**Task prompt**
With the listing in front of you, retype it exactly.

**Exercise data**
● ● ● ● ●

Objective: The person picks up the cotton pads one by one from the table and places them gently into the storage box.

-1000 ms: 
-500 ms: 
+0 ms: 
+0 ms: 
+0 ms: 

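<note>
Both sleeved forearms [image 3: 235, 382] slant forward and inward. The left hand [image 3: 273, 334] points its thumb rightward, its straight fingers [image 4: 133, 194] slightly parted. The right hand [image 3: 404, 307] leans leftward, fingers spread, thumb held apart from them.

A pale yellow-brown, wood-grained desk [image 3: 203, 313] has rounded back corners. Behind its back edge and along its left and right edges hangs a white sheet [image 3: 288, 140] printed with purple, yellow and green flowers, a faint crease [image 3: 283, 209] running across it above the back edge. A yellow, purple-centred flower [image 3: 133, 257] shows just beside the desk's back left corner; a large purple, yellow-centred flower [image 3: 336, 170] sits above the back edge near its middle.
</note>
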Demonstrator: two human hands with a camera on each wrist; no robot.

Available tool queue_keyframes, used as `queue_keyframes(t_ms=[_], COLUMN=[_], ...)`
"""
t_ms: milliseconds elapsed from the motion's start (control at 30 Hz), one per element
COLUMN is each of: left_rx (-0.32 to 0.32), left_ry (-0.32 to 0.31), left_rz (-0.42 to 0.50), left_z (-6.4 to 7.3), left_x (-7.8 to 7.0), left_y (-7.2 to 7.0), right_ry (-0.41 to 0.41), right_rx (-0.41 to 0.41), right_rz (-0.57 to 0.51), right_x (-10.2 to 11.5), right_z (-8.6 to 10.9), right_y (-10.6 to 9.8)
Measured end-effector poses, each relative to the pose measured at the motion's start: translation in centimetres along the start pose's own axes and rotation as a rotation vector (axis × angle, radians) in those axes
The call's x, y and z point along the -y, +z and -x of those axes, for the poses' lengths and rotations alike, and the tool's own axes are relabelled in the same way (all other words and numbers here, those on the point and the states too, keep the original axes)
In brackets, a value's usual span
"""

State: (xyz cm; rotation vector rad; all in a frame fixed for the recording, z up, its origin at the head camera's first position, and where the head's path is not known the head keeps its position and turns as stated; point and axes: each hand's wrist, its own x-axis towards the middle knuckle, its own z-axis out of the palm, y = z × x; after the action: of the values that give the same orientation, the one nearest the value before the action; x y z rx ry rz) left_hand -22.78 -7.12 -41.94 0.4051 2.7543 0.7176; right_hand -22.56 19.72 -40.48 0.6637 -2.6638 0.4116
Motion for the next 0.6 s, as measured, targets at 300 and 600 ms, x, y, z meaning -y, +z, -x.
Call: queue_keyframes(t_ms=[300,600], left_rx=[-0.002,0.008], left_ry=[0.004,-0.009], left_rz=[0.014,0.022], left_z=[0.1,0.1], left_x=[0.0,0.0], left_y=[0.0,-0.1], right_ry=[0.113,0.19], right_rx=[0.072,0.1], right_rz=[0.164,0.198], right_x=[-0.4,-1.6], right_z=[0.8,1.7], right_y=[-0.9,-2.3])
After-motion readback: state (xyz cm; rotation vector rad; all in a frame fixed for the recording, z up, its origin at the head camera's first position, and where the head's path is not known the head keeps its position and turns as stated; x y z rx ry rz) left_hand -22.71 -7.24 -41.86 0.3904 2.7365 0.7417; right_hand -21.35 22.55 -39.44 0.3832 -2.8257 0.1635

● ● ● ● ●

**Problem solution**
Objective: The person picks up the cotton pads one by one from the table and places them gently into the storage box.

-1000 ms: 
-500 ms: 
+0 ms: 
+0 ms: 
+0 ms: 

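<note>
Both sleeved forearms [image 3: 235, 382] slant forward and inward. The left hand [image 3: 273, 334] points its thumb rightward, its straight fingers [image 4: 133, 194] slightly parted. The right hand [image 3: 404, 307] leans leftward, fingers spread, thumb held apart from them.

A pale yellow-brown, wood-grained desk [image 3: 203, 313] has rounded back corners. Behind its back edge and along its left and right edges hangs a white sheet [image 3: 288, 140] printed with purple, yellow and green flowers, a faint crease [image 3: 283, 209] running across it above the back edge. A yellow, purple-centred flower [image 3: 133, 257] shows just beside the desk's back left corner; a large purple, yellow-centred flower [image 3: 336, 170] sits above the back edge near its middle.
</note>
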Demonstrator: two human hands with a camera on each wrist; no robot.

Available tool queue_keyframes, used as `queue_keyframes(t_ms=[_], COLUMN=[_], ...)`
"""
t_ms: milliseconds elapsed from the motion's start (control at 30 Hz), one per element
COLUMN is each of: left_rx (-0.32 to 0.32), left_ry (-0.32 to 0.31), left_rz (-0.42 to 0.50), left_z (-6.4 to 7.3), left_x (-7.8 to 7.0), left_y (-7.2 to 7.0), right_ry (-0.41 to 0.41), right_rx (-0.41 to 0.41), right_rz (-0.57 to 0.51), right_x (-10.2 to 11.5), right_z (-8.6 to 10.9), right_y (-10.6 to 9.8)
Measured end-effector poses, each relative to the pose measured at the motion's start: translation in centimetres along the start pose's own axes and rotation as a rotation vector (axis × angle, radians) in those axes
The call's x, y and z point along the -y, +z and -x of those axes, for the poses' lengths and rotations alike, and the tool's own axes are relabelled in the same way (all other words and numbers here, those on the point and the states too, keep the original axes)
In brackets, a value's usual span
"""

State: (xyz cm; rotation vector rad; all in a frame fixed for the recording, z up, its origin at the head camera's first position, and where the head's path is not known the head keeps its position and turns as stated; point and axes: each hand's wrist, its own x-axis towards the middle knuckle, its own z-axis out of the palm, y = z × x; after the action: of the values that give the same orientation, the one nearest the value before the action; x y z rx ry rz) left_hand -22.78 -7.12 -41.94 0.4051 2.7543 0.7176; right_hand -22.56 19.72 -40.48 0.6637 -2.6638 0.4116
Motion for the next 0.6 s, as measured, targets at 300 and 600 ms, x, y, z meaning -y, +z, -x.
Call: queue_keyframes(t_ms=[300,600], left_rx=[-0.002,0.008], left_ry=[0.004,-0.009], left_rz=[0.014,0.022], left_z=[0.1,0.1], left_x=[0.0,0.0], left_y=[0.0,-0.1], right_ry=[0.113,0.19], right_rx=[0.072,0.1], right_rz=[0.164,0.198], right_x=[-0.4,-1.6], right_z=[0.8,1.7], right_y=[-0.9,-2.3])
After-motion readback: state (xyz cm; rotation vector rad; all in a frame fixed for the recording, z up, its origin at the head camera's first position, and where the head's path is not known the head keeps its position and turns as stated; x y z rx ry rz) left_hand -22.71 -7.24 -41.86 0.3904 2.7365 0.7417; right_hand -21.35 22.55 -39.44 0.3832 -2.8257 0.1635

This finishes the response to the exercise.